TASK: Reply with the data below, repeated exactly in full.

GIVEN DATA:

********************

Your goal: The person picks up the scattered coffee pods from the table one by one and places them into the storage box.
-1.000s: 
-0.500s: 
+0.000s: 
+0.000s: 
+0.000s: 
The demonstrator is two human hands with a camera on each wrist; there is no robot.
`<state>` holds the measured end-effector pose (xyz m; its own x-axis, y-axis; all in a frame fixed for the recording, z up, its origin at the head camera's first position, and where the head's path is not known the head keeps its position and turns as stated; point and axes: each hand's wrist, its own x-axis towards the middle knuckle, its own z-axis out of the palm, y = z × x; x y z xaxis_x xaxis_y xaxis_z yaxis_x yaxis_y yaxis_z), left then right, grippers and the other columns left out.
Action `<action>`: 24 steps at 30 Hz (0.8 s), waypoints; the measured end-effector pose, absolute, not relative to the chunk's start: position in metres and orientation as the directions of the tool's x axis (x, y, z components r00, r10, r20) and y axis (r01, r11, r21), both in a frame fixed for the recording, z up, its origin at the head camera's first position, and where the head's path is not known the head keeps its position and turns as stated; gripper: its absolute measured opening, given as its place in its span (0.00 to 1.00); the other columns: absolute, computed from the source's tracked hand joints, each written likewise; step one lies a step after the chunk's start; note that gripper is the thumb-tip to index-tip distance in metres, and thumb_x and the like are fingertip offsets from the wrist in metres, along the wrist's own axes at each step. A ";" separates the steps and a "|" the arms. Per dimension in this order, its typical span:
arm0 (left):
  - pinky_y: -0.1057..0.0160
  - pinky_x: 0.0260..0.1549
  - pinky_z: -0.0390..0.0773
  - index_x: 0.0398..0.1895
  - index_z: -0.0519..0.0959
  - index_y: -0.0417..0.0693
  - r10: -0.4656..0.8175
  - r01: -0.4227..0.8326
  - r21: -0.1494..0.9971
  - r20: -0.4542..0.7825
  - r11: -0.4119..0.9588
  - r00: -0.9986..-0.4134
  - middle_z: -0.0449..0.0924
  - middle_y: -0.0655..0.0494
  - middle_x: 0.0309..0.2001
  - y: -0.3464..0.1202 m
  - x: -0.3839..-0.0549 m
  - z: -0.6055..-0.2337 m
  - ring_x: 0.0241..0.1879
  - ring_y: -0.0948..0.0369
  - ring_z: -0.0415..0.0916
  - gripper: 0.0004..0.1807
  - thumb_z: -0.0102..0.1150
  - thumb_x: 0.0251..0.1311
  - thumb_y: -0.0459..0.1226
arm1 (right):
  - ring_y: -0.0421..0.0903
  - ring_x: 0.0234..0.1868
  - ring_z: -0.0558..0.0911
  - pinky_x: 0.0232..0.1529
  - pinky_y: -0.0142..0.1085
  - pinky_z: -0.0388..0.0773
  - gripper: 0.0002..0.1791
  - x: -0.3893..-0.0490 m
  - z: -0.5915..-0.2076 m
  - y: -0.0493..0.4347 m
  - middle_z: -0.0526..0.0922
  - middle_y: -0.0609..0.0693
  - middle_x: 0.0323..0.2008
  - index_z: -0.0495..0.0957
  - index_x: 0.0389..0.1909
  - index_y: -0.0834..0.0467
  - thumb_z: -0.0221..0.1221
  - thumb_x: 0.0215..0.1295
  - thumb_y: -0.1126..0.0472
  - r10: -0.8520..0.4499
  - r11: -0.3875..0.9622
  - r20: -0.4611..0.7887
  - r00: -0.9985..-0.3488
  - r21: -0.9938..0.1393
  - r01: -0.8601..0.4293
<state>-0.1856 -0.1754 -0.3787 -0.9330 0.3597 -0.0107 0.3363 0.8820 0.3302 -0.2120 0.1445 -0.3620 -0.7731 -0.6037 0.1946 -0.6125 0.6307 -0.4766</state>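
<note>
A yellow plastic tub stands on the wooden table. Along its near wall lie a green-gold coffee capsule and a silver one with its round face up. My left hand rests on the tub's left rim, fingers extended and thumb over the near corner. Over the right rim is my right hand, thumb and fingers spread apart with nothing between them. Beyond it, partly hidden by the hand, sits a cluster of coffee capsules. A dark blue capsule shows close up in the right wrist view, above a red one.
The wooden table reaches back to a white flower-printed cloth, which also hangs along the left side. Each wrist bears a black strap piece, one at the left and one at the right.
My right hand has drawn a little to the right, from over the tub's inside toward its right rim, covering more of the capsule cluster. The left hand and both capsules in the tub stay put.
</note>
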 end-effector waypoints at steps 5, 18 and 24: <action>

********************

SOLUTION TO THE PROBLEM:
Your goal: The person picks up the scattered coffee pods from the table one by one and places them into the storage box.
-1.000s: 
-0.500s: 
+0.000s: 
+0.000s: 
+0.000s: 
The demonstrator is two human hands with a camera on each wrist; there is no robot.
`<state>` holds the measured end-effector pose (xyz m; its own x-axis, y-axis; all in a frame fixed for the recording, z up, its origin at the head camera's first position, and where the head's path is not known the head keeps its position and turns as stated; point and axes: each hand's wrist, its own x-axis towards the middle knuckle, its own z-axis out of the palm, y = z × x; x y z xaxis_x xaxis_y xaxis_z yaxis_x yaxis_y yaxis_z), left then right, grippers and the other columns left out.
Action `<action>`: 24 steps at 30 Hz (0.8 s), waypoints; the measured end-effector pose, absolute, not relative to the chunk's start: position in metres and orientation as the directions of the tool's x axis (x, y, z components r00, r10, r20) and y axis (r01, r11, r21), both in a frame fixed for the recording, z up, its origin at the head camera's first position, and where the head's path is not known the head keeps its position and turns as stated; gripper: its absolute measured opening, given as its place in its span (0.00 to 1.00); the other columns: absolute, computed from the source's tracked hand joints, each written likewise; step one lies a step after the chunk's start; note that gripper is the thumb-tip to index-tip distance in metres, and thumb_x and the like are fingertip offsets from the wrist in metres, along the wrist's own axes at each step. A ";" separates the steps and a "|" the arms. Per dimension in this order, its typical span:
arm0 (left):
  - pinky_y: -0.1057..0.0160
  - pinky_x: 0.0260..0.1549
  - pinky_z: -0.0390..0.0773
  - index_x: 0.0398..0.1895
  - index_z: -0.0519..0.0959
  - index_y: -0.0417..0.0693
  - r10: -0.4656..0.8175
  - r01: -0.4227..0.8326
  - r21: -0.1494..0.9971
  - r20: -0.4542..0.7825
  - r11: -0.4119..0.9588
  - r00: -0.9986..-0.4134
  - middle_z: -0.0449..0.0924
  - middle_y: -0.0655..0.0494
  - middle_x: 0.0309..0.2001
  - y: -0.3464..0.1202 m
  - x: -0.3839..-0.0549 m
  - z: -0.6055..-0.2337 m
  - ring_x: 0.0241..0.1879
  - ring_y: -0.0948..0.0369
  - ring_z: -0.0415..0.0916
  - gripper: 0.0004..0.1807
  - thumb_z: -0.0102..0.1150
  - thumb_x: 0.0251..0.1311
  - thumb_y: -0.0459..0.1226
arm1 (right):
  - ring_y: -0.0421..0.0903
  - ring_x: 0.0234..0.1868
  - ring_z: -0.0558..0.0911
  - pinky_x: 0.0232..0.1529
  - pinky_y: -0.0142..0.1085
  - pinky_z: -0.0388..0.0773
  - gripper: 0.0002..0.1791
  - x: -0.3893..-0.0490 m
  - z: -0.5915..-0.2076 m
  - y: -0.0493..0.4347 m
  - middle_z: -0.0526..0.0922
  - middle_y: -0.0609..0.0693
  - middle_x: 0.0323..0.2008
  - index_z: -0.0495..0.0957
  - index_x: 0.0389..0.1909
  - index_y: -0.0834..0.0467
  - thumb_z: -0.0221..0.1221
  - thumb_x: 0.0215..0.1295
  - thumb_y: -0.1126..0.0472
  - r10: -0.8520..0.4499
  - r11: -0.3875..0.9622
  - r20: -0.4611..0.7887
  - r00: -0.9985..-0.3488
  - r21: -0.9938..0.1393
  - r01: -0.8601..0.4293
<state>-0.1856 -0.1754 -0.3787 -0.9330 0.3597 -0.0107 0.3363 0.8820 0.3302 -0.2120 0.1445 -0.3620 -0.7731 -0.6037 0.1946 -0.6125 0.6307 -0.4766</state>
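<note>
A yellow plastic tub stands on the wooden table. Along its near wall lie a green-gold coffee capsule and a silver one with its round face up. My left hand rests on the tub's left rim, fingers extended and thumb over the near corner. Over the right rim is my right hand, thumb and fingers spread apart with nothing between them. Beyond it, partly hidden by the hand, sits a cluster of coffee capsules. A dark blue capsule shows close up in the right wrist view, above a red one.
The wooden table reaches back to a white flower-printed cloth, which also hangs along the left side. Each wrist bears a black strap piece, one at the left and one at the right.
My right hand has drawn a little to the right, from over the tub's inside toward its right rim, covering more of the capsule cluster. The left hand and both capsules in the tub stay put.
</note>
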 end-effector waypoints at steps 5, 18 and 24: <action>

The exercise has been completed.